The U.S. Court of Appeals for the Ninth Circuit Thursday upheld a Central California District court's summary judgment that Gary Fung and Isohunt Web Technologies were liable for contributory copyright infringement.
Pointing to the Supreme Court decision in the Grokster case, the Ninth Circuit said the defendant was liable under the inducement theory because the studios established that the defendant had as an object of the sites promoting the use of the BitTorrent file-sharing protocol to infringe copyrighted TV shows and movies.
The court found that the defendant was not entitled to protection from liability under any safe harbor provisions of the Digital Millennium Copyright Act.
"[I]f one provides a service that could be used to infringe copyrights, with the manifested intent that the service actually be used in that manner, that person is liable for the infringement that occurs through the use of the service," said the Court.

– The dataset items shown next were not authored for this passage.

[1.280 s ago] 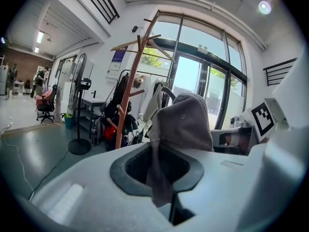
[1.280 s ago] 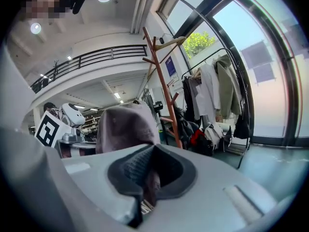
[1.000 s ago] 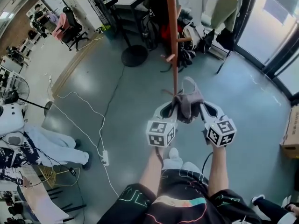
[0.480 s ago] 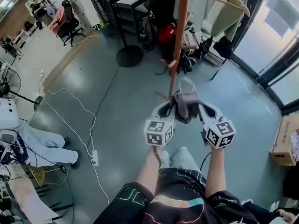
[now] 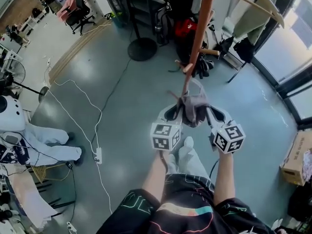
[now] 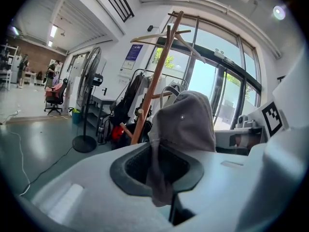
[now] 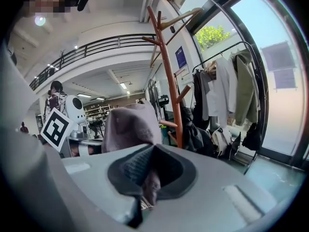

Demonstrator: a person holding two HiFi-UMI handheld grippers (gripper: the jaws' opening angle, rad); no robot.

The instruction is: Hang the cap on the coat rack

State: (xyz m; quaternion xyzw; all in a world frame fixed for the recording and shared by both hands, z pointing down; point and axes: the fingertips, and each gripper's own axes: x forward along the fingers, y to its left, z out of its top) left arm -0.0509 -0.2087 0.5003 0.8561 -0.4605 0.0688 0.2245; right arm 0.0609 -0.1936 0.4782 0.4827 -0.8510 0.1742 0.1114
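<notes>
A grey cap (image 5: 194, 108) hangs between both grippers at the middle of the head view. My left gripper (image 5: 176, 112) is shut on the cap's left edge, and grey fabric (image 6: 186, 124) bulges above its jaws. My right gripper (image 5: 210, 113) is shut on the right edge, where the cap (image 7: 130, 127) rises over the jaws. The wooden coat rack (image 5: 199, 35) stands right ahead, its brown pole (image 6: 153, 83) leaning in the left gripper view. In the right gripper view the pole (image 7: 168, 76) carries short pegs. The cap is just short of the pole's lower pegs.
A black round-based stand (image 5: 142, 48) is left of the rack. Bags and dark clothes (image 5: 187, 30) pile behind the pole. A clothes rail with garments (image 7: 224, 95) stands to the right. A white cable and power strip (image 5: 98, 155) lie on the grey floor. A cardboard box (image 5: 296, 157) sits far right.
The view has moved closer to the coat rack, whose pole now rises just beyond the cap. Both grippers keep their hold on the cap at the same spacing.
</notes>
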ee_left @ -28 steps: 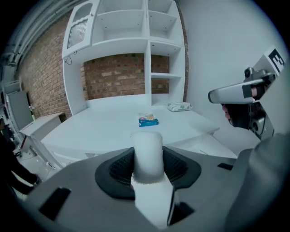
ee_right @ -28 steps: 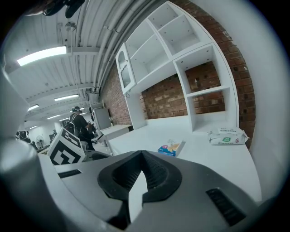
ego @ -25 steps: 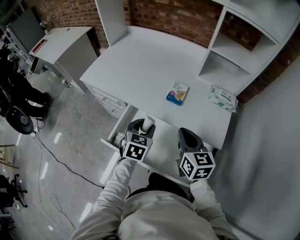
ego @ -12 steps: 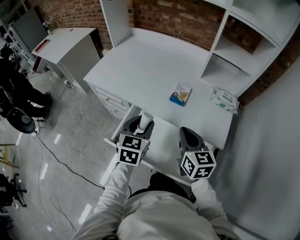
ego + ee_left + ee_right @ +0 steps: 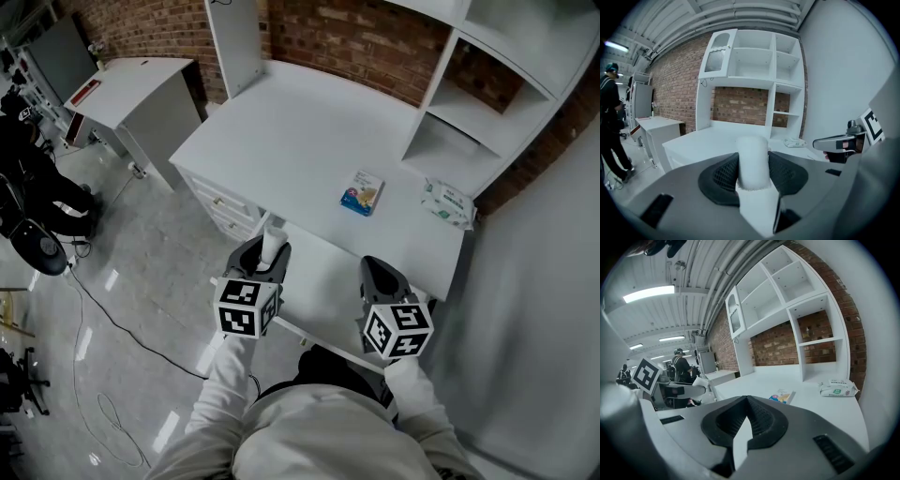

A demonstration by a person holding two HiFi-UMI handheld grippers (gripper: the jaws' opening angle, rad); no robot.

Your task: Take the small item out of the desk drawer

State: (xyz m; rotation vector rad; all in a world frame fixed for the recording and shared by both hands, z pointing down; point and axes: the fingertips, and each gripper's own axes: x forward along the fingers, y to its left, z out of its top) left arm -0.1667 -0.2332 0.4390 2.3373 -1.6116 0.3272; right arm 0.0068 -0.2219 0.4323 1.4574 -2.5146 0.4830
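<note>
A small white cylinder point(image 5: 273, 241) stands upright between the pads of my left gripper point(image 5: 266, 251), which is shut on it. It hangs above the left end of the open white desk drawer point(image 5: 323, 281). In the left gripper view the cylinder point(image 5: 752, 150) fills the gap between the black pads of the left gripper point(image 5: 753, 174). My right gripper point(image 5: 376, 273) hovers over the drawer's right part, shut and holding nothing. The right gripper view shows its jaws point(image 5: 749, 404) meeting at the tips, and the left gripper point(image 5: 696, 391) off to the left.
The white desk top point(image 5: 300, 131) carries a blue-and-white packet point(image 5: 362, 190) and a pack of wipes point(image 5: 446, 202). A white shelf unit point(image 5: 473, 94) rises at its right. A second white desk point(image 5: 131, 84), a seated person point(image 5: 37, 187) and a floor cable point(image 5: 112, 319) are at the left.
My left gripper has risen out of the drawer with the white cylinder and shifted left. The right gripper has stayed in place.
</note>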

That intent included not taking any steps to filter infringing content and promoting the site for the purposes of infringing.
While the district court had held that Fung was not covered by safe harbors because the files resided on his servers. The appeals court said that was wrong, but found other reasons to deny the harbors.
The Ninth Circuit said that while the "torrents" of files reside on Fung Web sites, if they were uploaded by users of the site rather than the side itself, Fung would, at least facially, be eligible for safe harbor assuming other criteria.
But he was not eligible because he had "red flag" knowledge that the content was infringing. "[T]he record is replete with instances of Fung actively encouraging infringement, by urging his users to both upload and download particular copyrighted works, providing assistance to those seeking to watch copyrighted films, and helping his users burn copyrighted material onto DVDs," said the court It also concluded that Fung had ample ability to control the infringement, but did not exercise it.
The film and TV studios who sought the summary judgment included Columbia Pictures, Disney, Paramount, Tristar, Twentieth Century Fox, Universal, and Warner Bros.
“Today’s ruling represents an important step toward realizing the enormous potential of the Internet as a platform for legitimate commerce and job creation – including millions of workers in the creative industries,” said Henry Hoberman, VP and Global General Counsel for the Motion Picture Association of America, in a statement. “This ruling affirms a core principle of copyright law: Those who build businesses around encouraging, enabling, and helping others to commit copyright infringement are themselves infringers, and will be held accountable for their illegal actions. It also strikes an important blow in the fight to preserve the jobs of millions of workers in the creative industries, whose hard work and investments are exploited by rogue websites for their own profit.”